_Task brief:_
Working from the line that contains "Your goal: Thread" down to the last line below, repeat each line exactly.
<<<<
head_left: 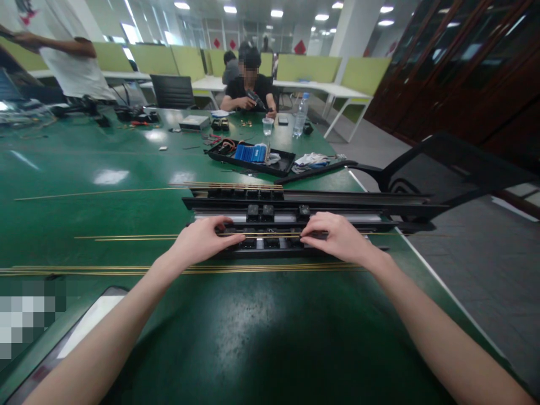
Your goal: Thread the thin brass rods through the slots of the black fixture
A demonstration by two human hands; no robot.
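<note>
Thin brass rods lie across a black rail assembly with small black blocks, and stick out past it to the left. My left hand is at the left part of the assembly, thumb and fingers closed in around something I cannot make out. At the right part, my right hand pinches the brass rods between thumb and fingertips. Black blocks sit on a silver strip just behind the hands. More long brass rods lie on the table in front of the assembly.
Behind the rails stands a black tray with blue parts, beside a crumpled cloth. A water bottle and a cup are farther back. Across the green table a person holds a power tool. A chair is at right.
</note>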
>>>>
_Result for this task:_
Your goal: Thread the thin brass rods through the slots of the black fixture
A demonstration by two human hands; no robot.
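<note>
Thin brass rods lie across a black rail assembly with small black blocks, and stick out past it to the left. My left hand is at the left part of the assembly, thumb and fingers closed in around something I cannot make out. At the right part, my right hand pinches the brass rods between thumb and fingertips. Black blocks sit on a silver strip just behind the hands. More long brass rods lie on the table in front of the assembly.
Behind the rails stands a black tray with blue parts, beside a crumpled cloth. A water bottle and a cup are farther back. Across the green table a person holds a power tool. A chair is at right.
</note>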

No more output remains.